Con nota n. 158689, trasmessa oggi 7 settembre 2026, il Ministero dell’istruzione e del merito ha disposto la proroga tecnica dell’apertura della piattaforma di valutazione dei risultati dei Dirigenti scolastici per l’inserimento delle evidenze fino al giorno 15 settembre 2026.

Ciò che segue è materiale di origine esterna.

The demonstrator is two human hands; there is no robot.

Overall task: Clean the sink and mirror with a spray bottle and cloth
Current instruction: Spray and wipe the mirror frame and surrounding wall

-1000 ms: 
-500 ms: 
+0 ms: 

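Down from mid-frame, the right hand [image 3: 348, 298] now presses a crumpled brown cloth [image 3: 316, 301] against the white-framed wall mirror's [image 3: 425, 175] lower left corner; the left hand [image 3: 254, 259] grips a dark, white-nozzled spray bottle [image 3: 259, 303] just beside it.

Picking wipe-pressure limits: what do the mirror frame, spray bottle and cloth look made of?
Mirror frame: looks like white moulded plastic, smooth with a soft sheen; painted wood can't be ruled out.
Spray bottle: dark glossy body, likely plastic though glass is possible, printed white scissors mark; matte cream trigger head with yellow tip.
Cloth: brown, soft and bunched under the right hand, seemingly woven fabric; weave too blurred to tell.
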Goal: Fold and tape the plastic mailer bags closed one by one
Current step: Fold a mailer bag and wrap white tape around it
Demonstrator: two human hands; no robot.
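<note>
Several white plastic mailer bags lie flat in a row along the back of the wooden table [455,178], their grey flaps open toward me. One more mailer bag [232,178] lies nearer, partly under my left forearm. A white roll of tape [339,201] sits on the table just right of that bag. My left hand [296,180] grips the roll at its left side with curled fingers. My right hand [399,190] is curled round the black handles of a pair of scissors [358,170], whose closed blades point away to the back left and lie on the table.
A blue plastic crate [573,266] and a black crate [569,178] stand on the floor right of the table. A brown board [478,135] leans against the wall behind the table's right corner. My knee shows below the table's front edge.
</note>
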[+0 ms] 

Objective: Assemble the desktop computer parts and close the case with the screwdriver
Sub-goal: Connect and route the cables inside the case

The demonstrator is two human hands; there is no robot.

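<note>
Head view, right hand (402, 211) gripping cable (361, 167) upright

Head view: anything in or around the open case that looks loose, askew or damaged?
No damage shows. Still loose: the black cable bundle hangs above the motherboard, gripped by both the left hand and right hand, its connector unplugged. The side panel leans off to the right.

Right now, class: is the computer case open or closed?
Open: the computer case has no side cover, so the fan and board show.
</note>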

Si tratta di una decisione che accogliamo con favore, pur segnalando che la maggior parte dei colleghi aveva già completato per tempo tutte le attività di propria competenza. La ragione della proroga risiede infatti, in larga misura, in una criticità non imputabile ai dirigenti scolastici: il mancato rilascio, da parte dell’Amministrazione, del dato relativo agli Organismi Indipendenti di Valutazione (OIV). In corrispondenza di tale dato, i colleghi hanno visto costantemente comparire sulla piattaforma la dicitura “dato in aggiornamento”, senza avere alcuna possibilità di sapere se, per quello specifico indicatore, fosse necessario o meno procedere all’inserimento di evidenze integrative.
Una condizione di incertezza che ha reso difficile orientare con sicurezza il proprio lavoro di verifica e integrazione, proprio nella fase conclusiva del ciclo di valutazione.

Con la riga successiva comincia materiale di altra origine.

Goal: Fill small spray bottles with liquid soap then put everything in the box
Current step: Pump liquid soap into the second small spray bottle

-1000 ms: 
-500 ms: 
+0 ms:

Va detto con chiarezza qual è l’origine del ritardo: il mancato rilascio del dato OIV non discende da un’inerzia dell’Amministrazione centrale, bensì dal fatto che ai revisori è stata concessa, in via eccezionale, una nuova finestra temporale per completare le proprie valutazioni. L’Amministrazione, dal canto suo, ha correttamente scelto di tutelare i dirigenti scolastici, disponendo un’analoga proroga a loro favore, cosicché nessuno si trovi penalizzato da un ritardo non proprio: un atteggiamento di attenzione che l’ANP riconosce e apprezza.
Ciò detto, non possiamo fare a meno di rilevare che si tratta della seconda annualità consecutiva in cui le tempistiche di lavoro dei revisori si ripercuotono sui nostri colleghi, generando incertezza proprio nella fase più delicata del ciclo di valutazione. Si tratta di una criticità reiterata che merita la massima attenzione e che richiede, per il futuro, un intervento strutturale volto a garantire il rispetto dei tempi previsti da parte di tutti i soggetti coinvolti nel procedimento di valutazione.
In altre parole, non accettiamo che si chieda solo ai dirigenti scolastici di rispettare la tempistica della valutazione consentendo ad altri di ignorarla con spensieratezza.
L’ANP rimane a fianco di tutti gli iscritti per ogni chiarimento e per ogni forma di assistenza necessaria.